American-bred Thoroughbred racehorse

Heavenly Cause (foaled May 22, 1978 in Maryland) was an American Thoroughbred champion racehorse.

==Background==
Bred by Adele W. Paxson, Heavenly Cause was sired by Grey Dawn, the 1964 French Champion Two-Year-Old Colt and 1990 Leading broodmare sire in North America. Her dam was Lady Dulcinea, a granddaughter of Nearco who has been described by Thoroughbred Heritage as "one of the greatest racehorses of the Twentieth Century" and "one of the most important sires of the century." She was purchased by Jim and Eleanor Ryan who raced her under the name of their Ryehill Farm.

Heavenly Cause was trained by U.S. Racing Hall of Fame inductee, Woody Stephens.

==Racing career==
Heavenly Cause won four of nine starts at age two, including the Grades 1 Selima and Frizette Stakes and was voted the 1980 Eclipse Award for American Champion Two-Year-Old Filly.

As a three-year-old, Heavenly Cause had five wins in twelve starts. Racing at Florida's Gulfstream Park early in 1981, she finished second to Dame Mysterieuse in the Forward Gal Stakes and third to her in the Bonnie Miss Stakes.
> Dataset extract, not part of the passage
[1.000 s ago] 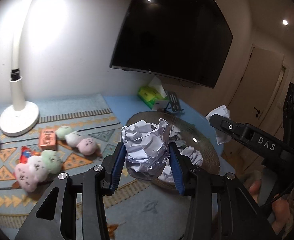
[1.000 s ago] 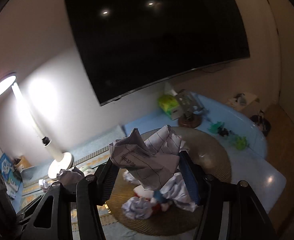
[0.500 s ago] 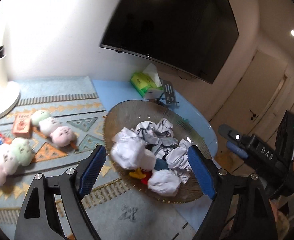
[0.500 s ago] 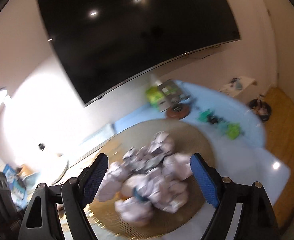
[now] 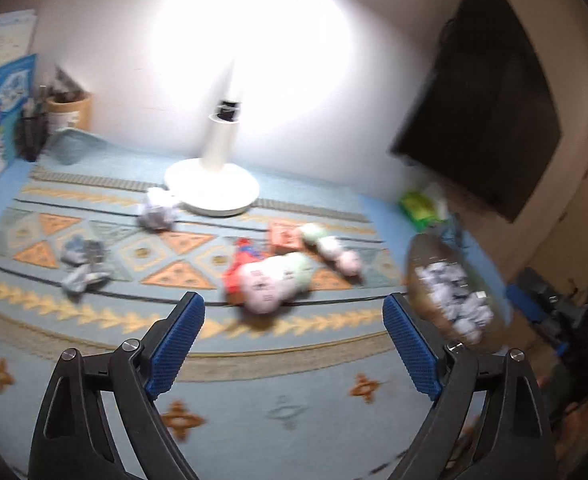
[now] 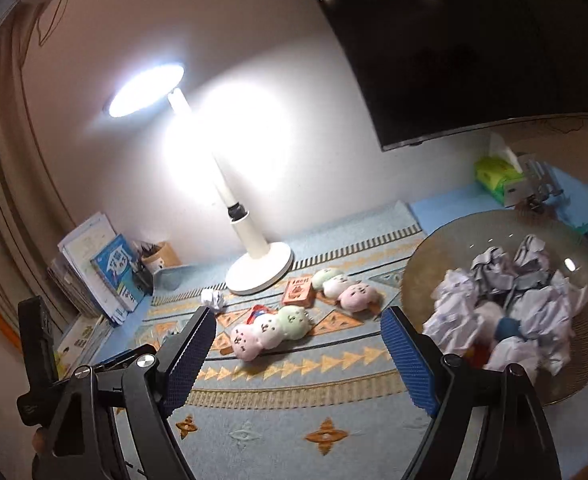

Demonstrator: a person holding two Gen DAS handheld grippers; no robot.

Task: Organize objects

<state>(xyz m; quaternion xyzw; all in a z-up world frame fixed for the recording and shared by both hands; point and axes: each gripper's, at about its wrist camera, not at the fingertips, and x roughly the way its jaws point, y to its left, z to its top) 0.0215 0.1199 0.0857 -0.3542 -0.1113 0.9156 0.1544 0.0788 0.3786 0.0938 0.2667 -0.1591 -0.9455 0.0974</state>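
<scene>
both tongs [image 5: 294, 340] [image 6: 298, 354] gape empty, left opening; orange box [image 6: 299, 290] print seems illegible.

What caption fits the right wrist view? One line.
Right gripper open and empty above the patterned mat, bowl of crumpled paper alongside.

No text, brand or number reads clearly in either view.

- Orange box [image 6: 299, 290] on the patterned mat [image 6: 278, 376]: dark print on its top face, too small to make out.
- Blue booklet [image 6: 119, 272] leaning near the wall: large white characters on the cover, not legible.
- Green tissue pack [image 6: 494, 174]: printing not legible.
- Left wrist view: motion blur makes all printing unreadable.
</scene>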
Heavenly Cause then went on to win the La Troienne and Fantasy Stakes before capturing the May 2, Kentucky Oaks at Churchill Downs in which she defeated a very strong field that included De La Rose, Wayward Lass, and the betting favorite, Truly Bound. Three weeks later she followed up with a win in the May 23 Acorn Stakes at Belmont Park. In late June Heavenly Cause ran second to in the Mother Goose Stakes to Wayward Lass who would dominate her age group for the remainder of the year and earn American Champion Three-Year-Old Filly honors.

==Broodmare==
Retired to broodmare duty, Heavenly Cause stood in the United States until going to breeders in England in 1992. Between 1983 and 1997, she produced twelve foals from notable stallions including Danzig, Lyphard, Mr. Prospector, Seattle Slew, Secretariat, and Halo. Ten of her foals raced, and seven were minor winners.

==Honors==
Heavenly Cause was elected to the Aiken Thoroughbred Racing Hall of Fame on March 15, 1981. In her honor, a seven furlong race for two-year-old fillies at Laurel Park Racecourse was named the Heavenly Cause Stakes.